Supreme Court of Utah.

Filed December 1, 2017

Halston T. Davis, Jared L. Mortenson, Salt Lake City, for petitioner

Jaceson R. Maughan, Salt Lake City, for respondent Utah Labor Commission

Bret A. Gardner, Kristy L. Bertelsen, Salt Lake City, for respondent Granite School District

Troy L. Booher, Beth E. Kennedy, Salt Lake City, for amicus Utah State Board of Regents

Stanford E. Purser, Salt Lake City, for amicus State of Utah

Chief Justice Durrant authored the opinion of the Court, in which Justice Durham* and Justice Himonas joined.

Associate Chief Justice Lee filed an opinion concurring in the result.

Justice Pearce filed an opinion concurring in the result.

Chief Justice Durrant

Introduction

¶ 1 This case presents the question of whether Utah Code section 35-1-65 (1982) operates as an unconstitutional statute of repose under the Open Courts Clause of the Utah Constitution. The statute provides that an injured worker who is temporarily totally disabled "shall receive" a specified amount of compensation per week, but that "[i]n no case shall compensation benefits exceed 312 weeks ... over a period of eight years from the date of the injury."1 In November 1982, Steven Petersen suffered a back injury when, while working for the Granite School District (Granite), a 500-pound cast iron boiler door fell onto him. In proceedings before the Utah Labor Commission (Commission), an impartial medical panel concluded that Mr. Petersen's 1982 injury was the medical cause of a subsequent surgery in 2014. An administrative law judge (ALJ), with the Commission, denied Mr. Petersen's request for temporary total disability compensation following the 2014 surgery on the ground that more than eight years had elapsed since the date of the injury. Mr. Petersen appealed this decision to the appeals board of the Commission (Appeals Board), which affirmed.

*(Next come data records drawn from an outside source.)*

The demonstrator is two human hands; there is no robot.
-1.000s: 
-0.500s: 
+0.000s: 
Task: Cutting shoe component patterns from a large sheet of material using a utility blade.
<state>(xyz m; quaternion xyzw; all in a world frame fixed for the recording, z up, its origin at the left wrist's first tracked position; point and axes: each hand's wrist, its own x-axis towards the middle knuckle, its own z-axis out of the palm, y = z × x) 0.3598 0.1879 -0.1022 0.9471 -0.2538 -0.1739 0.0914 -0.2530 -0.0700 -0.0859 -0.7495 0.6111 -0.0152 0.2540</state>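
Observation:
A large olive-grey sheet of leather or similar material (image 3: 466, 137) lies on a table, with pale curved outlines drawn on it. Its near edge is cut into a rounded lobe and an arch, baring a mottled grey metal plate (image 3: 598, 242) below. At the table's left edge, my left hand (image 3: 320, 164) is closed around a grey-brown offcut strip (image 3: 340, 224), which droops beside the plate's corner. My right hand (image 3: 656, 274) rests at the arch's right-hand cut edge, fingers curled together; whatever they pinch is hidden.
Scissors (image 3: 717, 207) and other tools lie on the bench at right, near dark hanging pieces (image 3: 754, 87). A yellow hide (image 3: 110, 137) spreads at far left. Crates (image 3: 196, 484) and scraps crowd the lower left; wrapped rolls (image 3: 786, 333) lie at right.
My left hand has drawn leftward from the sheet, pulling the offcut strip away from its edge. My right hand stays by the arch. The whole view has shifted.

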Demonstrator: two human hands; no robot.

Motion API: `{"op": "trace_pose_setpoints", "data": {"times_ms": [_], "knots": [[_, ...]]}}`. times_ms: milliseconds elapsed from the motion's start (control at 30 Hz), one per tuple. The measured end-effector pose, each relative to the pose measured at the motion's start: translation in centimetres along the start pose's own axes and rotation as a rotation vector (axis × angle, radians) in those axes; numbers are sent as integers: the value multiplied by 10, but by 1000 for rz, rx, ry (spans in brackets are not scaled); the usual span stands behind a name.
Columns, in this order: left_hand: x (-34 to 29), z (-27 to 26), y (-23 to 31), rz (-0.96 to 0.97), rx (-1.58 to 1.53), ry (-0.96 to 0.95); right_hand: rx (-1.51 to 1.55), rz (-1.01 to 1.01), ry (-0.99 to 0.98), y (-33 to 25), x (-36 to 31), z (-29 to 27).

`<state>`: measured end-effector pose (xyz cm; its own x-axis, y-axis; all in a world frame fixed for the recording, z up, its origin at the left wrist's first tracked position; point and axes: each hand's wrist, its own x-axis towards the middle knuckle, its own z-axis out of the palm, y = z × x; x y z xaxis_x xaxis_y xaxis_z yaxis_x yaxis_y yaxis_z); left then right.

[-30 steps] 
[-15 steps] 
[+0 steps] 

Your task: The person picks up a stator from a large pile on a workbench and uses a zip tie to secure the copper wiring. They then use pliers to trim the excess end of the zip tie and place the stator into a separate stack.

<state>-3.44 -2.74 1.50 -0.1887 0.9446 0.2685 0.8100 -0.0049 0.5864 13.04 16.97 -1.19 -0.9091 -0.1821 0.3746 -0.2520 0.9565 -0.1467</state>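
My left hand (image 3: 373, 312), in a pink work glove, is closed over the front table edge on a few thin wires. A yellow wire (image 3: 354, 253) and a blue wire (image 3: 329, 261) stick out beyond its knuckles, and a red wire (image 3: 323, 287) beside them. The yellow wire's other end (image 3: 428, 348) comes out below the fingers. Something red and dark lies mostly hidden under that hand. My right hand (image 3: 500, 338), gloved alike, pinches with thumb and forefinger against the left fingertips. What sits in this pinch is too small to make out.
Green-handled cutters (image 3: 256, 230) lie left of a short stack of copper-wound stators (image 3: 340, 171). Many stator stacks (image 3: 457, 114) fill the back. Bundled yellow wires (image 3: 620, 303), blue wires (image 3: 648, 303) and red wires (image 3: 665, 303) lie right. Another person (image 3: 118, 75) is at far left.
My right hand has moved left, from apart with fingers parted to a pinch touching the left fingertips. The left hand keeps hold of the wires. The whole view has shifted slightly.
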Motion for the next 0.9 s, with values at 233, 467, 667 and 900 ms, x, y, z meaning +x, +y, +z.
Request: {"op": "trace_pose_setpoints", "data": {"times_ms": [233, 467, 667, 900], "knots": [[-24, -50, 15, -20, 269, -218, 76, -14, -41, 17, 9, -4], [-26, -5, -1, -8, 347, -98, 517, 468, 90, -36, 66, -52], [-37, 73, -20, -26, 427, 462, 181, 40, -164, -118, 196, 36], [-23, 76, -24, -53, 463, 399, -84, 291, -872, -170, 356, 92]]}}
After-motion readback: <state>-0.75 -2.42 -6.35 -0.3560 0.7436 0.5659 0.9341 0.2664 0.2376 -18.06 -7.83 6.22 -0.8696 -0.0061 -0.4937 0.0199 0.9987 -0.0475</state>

¶ 2 Mr. Petersen filed a petition for review with this court. He argues that the statute cuts off his right to temporary total disability compensation before it accrued, thus operating as an unconstitutional statute of repose in violation of the Open Courts Clause of the Utah Constitution. We hold that section 35-1-65 does not abrogate any previously existing remedy and so is not subject to an Open Courts Clause challenge. We disagree with Mr. Petersen's contention that his common law tort cause of action was abrogated with no adequate substitute remedy and hold that the Workers' Compensation Act as a whole is an adequate substitute. We therefore affirm the Commission's decision.

Background

¶ 3 On November 10, 1982, Mr. Petersen injured his back while working for Granite. Mr. Petersen underwent back surgery in December 1983. Granite paid the medical costs of this surgery, as well as temporary total disability compensation following this surgery.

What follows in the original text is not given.